Et quelque chose de tout nouveau, quelque chose qu’il n’avait jamais connu de sa vie, descendit en lui.

Et il se souvint de l’argent, du magasin, de la maison, des achats et des ventes, et des millions de Mironov, et il ne pouvait comprendre pourquoi cet homme qu’on appelait Vassili Brekhounov s’occupait autrefois de tout cela.

« Eh bien ! il ne savait pas... » pensa-t-il de Vassili Andréitch Brekhounov.

« Ce qu’il ne savait pas, je le sais, je le sais maintenant sans erreur... Maintenant je le sais. »

Et il entend de nouveau l’appel de celui qui l’a déjà appelé.

« Je viens ! je viens ! » répond tout son être avec un joyeux attendrissement.

Et il sent qu’il est libre et que rien ne le retient plus.

Et Vassili Andréitch ne voyait, n’entendait, ne sentait plus rien en ce monde.

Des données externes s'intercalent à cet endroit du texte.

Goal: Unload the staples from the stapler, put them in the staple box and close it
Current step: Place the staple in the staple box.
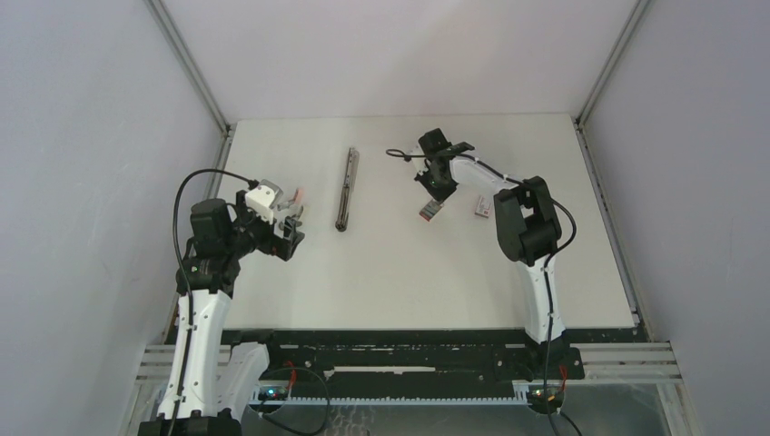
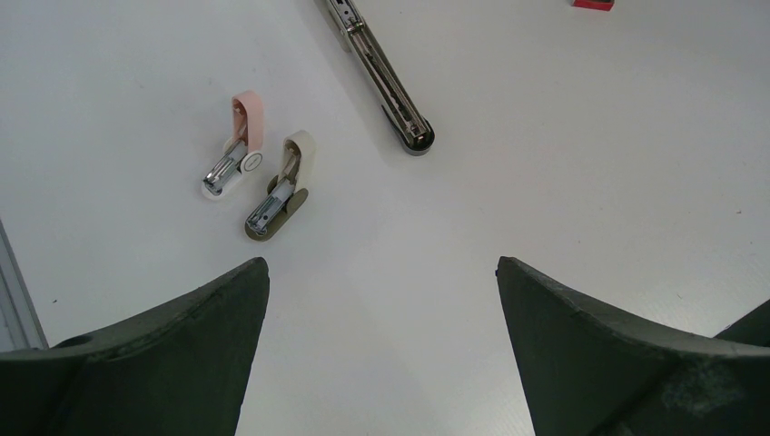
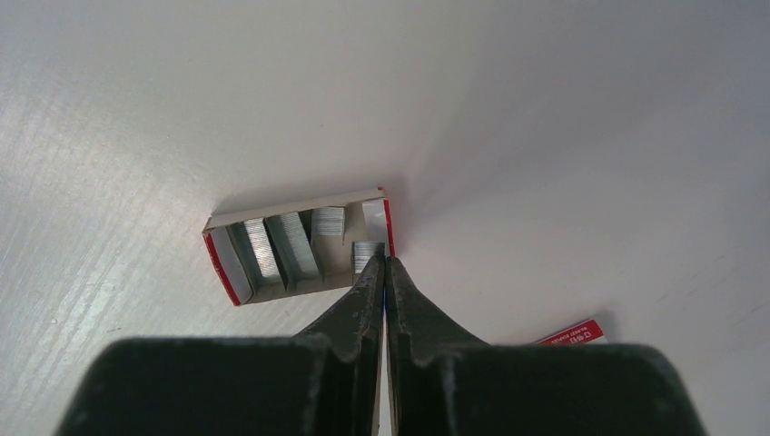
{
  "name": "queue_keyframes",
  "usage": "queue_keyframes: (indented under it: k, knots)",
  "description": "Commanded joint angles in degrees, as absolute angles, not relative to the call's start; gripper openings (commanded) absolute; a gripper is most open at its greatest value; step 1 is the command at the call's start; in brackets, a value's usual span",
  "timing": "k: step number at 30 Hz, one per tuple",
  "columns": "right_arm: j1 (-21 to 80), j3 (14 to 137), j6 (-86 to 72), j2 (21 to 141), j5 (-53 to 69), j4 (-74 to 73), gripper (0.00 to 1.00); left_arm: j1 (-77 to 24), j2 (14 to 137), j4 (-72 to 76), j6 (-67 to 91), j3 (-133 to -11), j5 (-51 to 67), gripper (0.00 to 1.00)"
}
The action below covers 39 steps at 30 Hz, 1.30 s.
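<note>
The stapler (image 1: 346,189) is a slim dark grey bar lying opened out flat at the middle back of the table; its silvery end (image 2: 416,138) points toward my left gripper. My left gripper (image 2: 381,272) hangs open over bare table well short of the stapler (image 2: 386,82), nothing between its fingers. My right gripper (image 3: 385,261) is shut, its tips right over the near right corner of an open red-and-white box (image 3: 227,268). Several silvery strips of staples (image 3: 291,243) lie in that box. Nothing shows between the right fingers. I cannot tell whether staples sit in the stapler.
Two small staple removers lie left of the stapler, one pink (image 2: 238,145) and one beige-and-olive (image 2: 281,186). A second red-and-white box (image 1: 481,206) lies right of the open box (image 1: 430,211). My left gripper (image 1: 291,227) and right gripper (image 1: 436,195) flank the stapler. White walls enclose the table.
</note>
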State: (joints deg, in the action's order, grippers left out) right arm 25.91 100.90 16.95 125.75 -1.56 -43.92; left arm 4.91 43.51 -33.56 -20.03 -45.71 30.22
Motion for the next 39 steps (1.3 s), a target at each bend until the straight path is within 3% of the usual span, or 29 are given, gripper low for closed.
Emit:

Autour du traîneau, la tempête tourbillonnait toujours. Les mêmes trombes de neige couvraient de leur poussière blanche et la pelisse de Vassili Andréitch mort, et Moukhorty, tremblant de tout son corps, et le traîneau qui n’est déjà plus qu’à peine visible et, tout au fond, Nikita réchauffé sous le corps inerte de son maître.